Metadata-Version: 2.1
Name: agent_search
Version: 0.0.1
Summary: LocalSearch: An open source framework and dataset for webscale local search.
License: Apache-2.0
Author: Owen Colegrove
Author-email: owen@sciphi.ai
Requires-Python: >=3.9,<3.12
Classifier: License :: OSI Approved :: Apache Software License
Classifier: Programming Language :: Python :: 3
Classifier: Programming Language :: Python :: 3.9
Classifier: Programming Language :: Python :: 3.10
Classifier: Programming Language :: Python :: 3.11
Requires-Dist: configparser (>=5.0.0,<6.0.0)
Requires-Dist: fire (>=0.5.0,<0.6.0)
Requires-Dist: numpy (>=1.25.2,<2.0.0)
Requires-Dist: pandas (>=2.1.2,<3.0.0)
Requires-Dist: pydantic (>=1.10.13,<2.0.0)
Requires-Dist: pysqlite3 (==0.5.2)
Requires-Dist: qdrant_client (>=1.7.0,<2.0.0)
Requires-Dist: requests (>=2.31.0,<3.0.0)
Requires-Dist: transformers (>=4.33.1,<5.0.0)
Description-Content-Type: text/markdown

# AgentSearch [ΨΦ]: A Comprehensive Agent-First Framework and Dataset for Webscale Search

AgentSearch is a powerful new tool that allows you to operate a webscale search engine locally, catering to both Large Language Models (LLMs) and human users. This open-source initiative provides access to over one billion high-quality embeddings sourced from a wide array of content, including selectively filtered Creative Commons data and the entirety of Arxiv, Wikipedia, and Project Gutenberg.

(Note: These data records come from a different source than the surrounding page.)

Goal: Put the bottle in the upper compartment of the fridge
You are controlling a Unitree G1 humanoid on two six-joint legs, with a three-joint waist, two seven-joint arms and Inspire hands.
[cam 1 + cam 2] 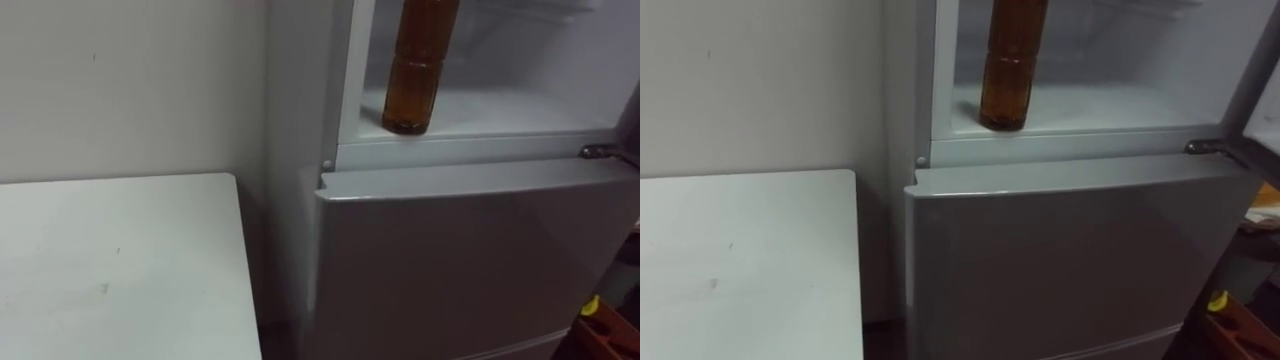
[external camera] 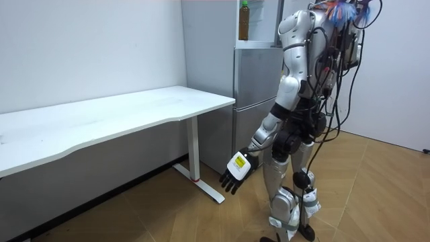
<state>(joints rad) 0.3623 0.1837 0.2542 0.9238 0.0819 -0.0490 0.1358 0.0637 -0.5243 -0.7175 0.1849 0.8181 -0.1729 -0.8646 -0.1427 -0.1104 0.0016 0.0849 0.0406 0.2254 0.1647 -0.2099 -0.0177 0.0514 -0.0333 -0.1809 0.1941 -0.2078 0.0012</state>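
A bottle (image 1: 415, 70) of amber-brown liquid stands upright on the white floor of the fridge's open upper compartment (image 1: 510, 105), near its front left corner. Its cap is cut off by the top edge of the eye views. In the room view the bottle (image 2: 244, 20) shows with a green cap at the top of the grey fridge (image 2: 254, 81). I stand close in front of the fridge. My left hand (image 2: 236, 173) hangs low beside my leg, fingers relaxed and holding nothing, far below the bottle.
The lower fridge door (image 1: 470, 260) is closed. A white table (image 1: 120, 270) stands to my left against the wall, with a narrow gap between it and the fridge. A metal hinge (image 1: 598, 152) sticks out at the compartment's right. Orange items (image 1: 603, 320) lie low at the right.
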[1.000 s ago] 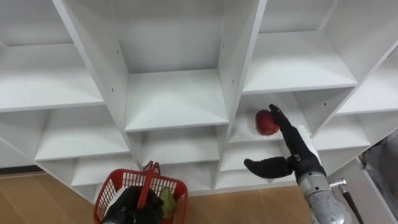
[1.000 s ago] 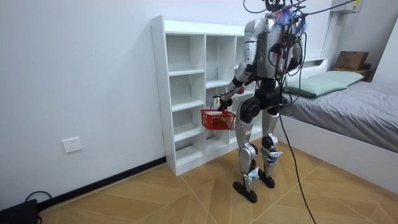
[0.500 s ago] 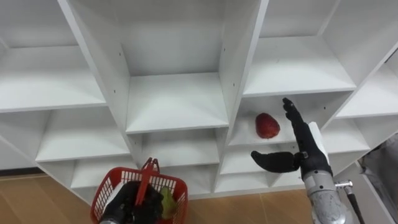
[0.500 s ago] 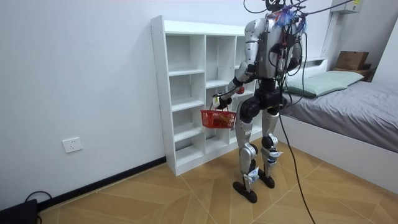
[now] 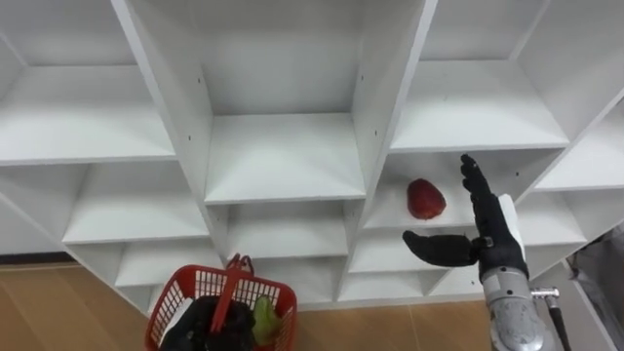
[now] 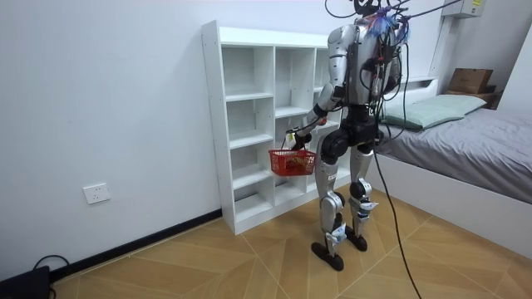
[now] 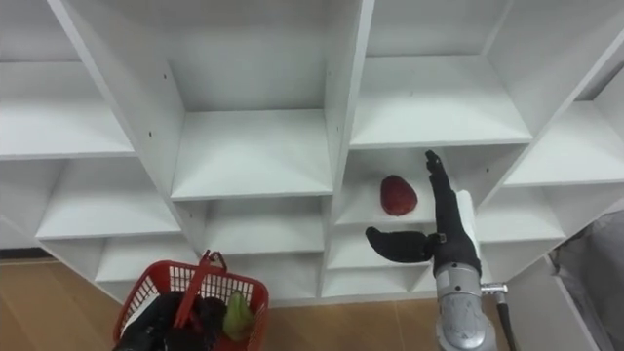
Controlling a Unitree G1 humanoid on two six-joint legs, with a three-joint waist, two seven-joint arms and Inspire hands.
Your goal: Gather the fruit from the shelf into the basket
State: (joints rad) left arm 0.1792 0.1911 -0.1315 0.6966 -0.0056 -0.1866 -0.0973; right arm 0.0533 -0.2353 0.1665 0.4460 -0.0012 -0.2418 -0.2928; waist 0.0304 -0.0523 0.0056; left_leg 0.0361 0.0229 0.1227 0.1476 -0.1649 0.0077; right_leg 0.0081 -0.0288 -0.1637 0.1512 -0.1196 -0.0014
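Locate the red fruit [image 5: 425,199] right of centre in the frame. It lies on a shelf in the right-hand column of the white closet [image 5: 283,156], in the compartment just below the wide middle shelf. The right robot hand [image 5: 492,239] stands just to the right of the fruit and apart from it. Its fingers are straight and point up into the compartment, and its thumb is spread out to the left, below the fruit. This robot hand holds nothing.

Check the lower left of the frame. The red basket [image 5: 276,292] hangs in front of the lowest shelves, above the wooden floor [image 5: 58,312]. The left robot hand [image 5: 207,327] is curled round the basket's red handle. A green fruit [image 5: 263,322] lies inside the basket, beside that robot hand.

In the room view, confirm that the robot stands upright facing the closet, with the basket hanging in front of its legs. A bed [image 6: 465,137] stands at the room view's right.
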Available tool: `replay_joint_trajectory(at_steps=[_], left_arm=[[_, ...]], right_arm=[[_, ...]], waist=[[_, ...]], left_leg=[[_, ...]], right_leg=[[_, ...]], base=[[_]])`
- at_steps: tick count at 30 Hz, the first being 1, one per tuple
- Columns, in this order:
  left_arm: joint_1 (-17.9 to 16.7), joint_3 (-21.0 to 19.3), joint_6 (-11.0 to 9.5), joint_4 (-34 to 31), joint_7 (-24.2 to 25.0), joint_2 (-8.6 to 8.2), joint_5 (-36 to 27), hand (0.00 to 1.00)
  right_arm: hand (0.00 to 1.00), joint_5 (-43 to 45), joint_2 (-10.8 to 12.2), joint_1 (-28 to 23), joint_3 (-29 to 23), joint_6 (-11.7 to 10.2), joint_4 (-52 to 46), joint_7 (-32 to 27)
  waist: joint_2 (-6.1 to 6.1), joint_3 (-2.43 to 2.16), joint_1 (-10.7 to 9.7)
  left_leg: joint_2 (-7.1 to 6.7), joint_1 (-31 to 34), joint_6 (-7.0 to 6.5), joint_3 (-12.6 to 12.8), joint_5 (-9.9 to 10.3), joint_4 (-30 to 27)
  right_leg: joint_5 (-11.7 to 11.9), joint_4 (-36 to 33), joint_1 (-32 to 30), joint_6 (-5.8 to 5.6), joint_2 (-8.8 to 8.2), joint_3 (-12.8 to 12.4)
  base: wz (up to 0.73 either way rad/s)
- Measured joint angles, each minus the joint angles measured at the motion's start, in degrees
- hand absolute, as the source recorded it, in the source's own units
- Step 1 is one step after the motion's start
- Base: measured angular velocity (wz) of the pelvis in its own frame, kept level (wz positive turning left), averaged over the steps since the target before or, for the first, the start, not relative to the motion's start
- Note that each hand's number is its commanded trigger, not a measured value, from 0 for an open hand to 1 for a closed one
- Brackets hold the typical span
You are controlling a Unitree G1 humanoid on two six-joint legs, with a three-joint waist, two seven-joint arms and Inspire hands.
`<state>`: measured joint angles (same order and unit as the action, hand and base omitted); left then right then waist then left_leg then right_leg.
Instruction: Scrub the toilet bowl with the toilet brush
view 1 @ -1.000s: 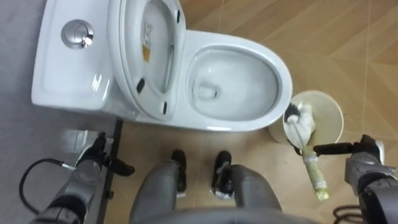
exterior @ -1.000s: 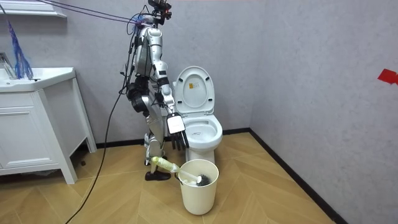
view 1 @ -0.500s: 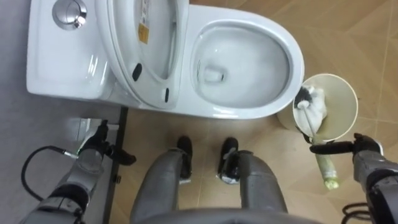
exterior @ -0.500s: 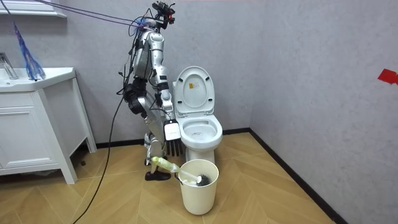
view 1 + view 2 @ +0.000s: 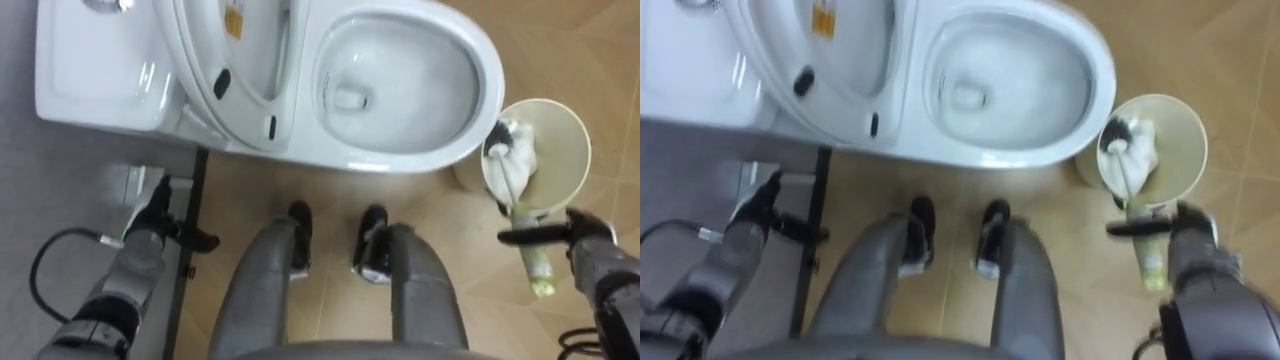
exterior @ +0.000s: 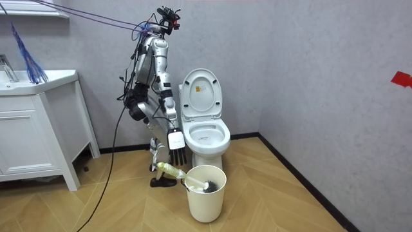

## Features of AgentSearch

- **Gated Access**: Controlled and secure access to the search engine, ensuring data integrity and privacy.
- **Offline Support**: Ability to operate in a fully offline environment.
- **Customizable**: Upload your own local data or tailor the provided datasets according to your needs.
- **API Endpoint**: AgentSearch offers a fully managed access through a dedicated API, facilitating easy and efficient integration into various workflows.

## Quickstart Guide for AgentSearch

Follow this guide for a streamlined setup and demonstration of the AgentSearch project.

### Prerequisites

Make sure Docker is installed on your system. If not, download and install it from [Docker's official website](https://www.docker.com/).

### Quick Setup

1. Install the AgentSearch client by executing:

   ```shell
   git clone https://github.com/AgentSearch-AI/agent-search.git && cd agent-search
   pip install -e .
   ```

### Running a Query

- To perform a query and witness AgentSearch in action, use:

  ```shell
  python agent_search/script/run_query.py query --query="What is Fermat's last theorem?"
  ```

  Note that this command assumes you have followed the steps below to launch your local agent-first search engine. For remote access to our search engine, please register for a free API key at [AgentSearch](https://www.sciphi.ai/).

### Local Setup and Initialization

1. **Database Population**:
   - Populate the SQLite database with this command:

     ```shell
     python agent_search/script/populate_dbs.py populate_sqlite
     ```

     This creates a SQLite database `open_web_search.db` in the `data` directory. This script can be readily adopted to your own bespoke datasets. For a direct installation of the 1TB data into the database, please use [insert link].

2. **Start Qdrant (vector database) Service with Docker**:
   - Run Qdrant service in a Docker container with this command, which sets up the necessary ports and storage:

     ```shell
     docker run -p 6333:6333 -p 6334:6334 \
         -v $(pwd)/qdrant_storage:/qdrant/storage:z \
         qdrant/qdrant
     ```

     For installation guidance on Qdrant, refer to [their documentation](https://qdrant.tech/documentation/quick-start/).

3. **Run the Server**:
   - Launch the AgentSearch server:

     ```shell
     python agent_search/app/server.py
     ```

### Additional Notes

- Run all commands from the root directory of the AgentSearch project.
- Replace the `query` in the run command with your desired search query.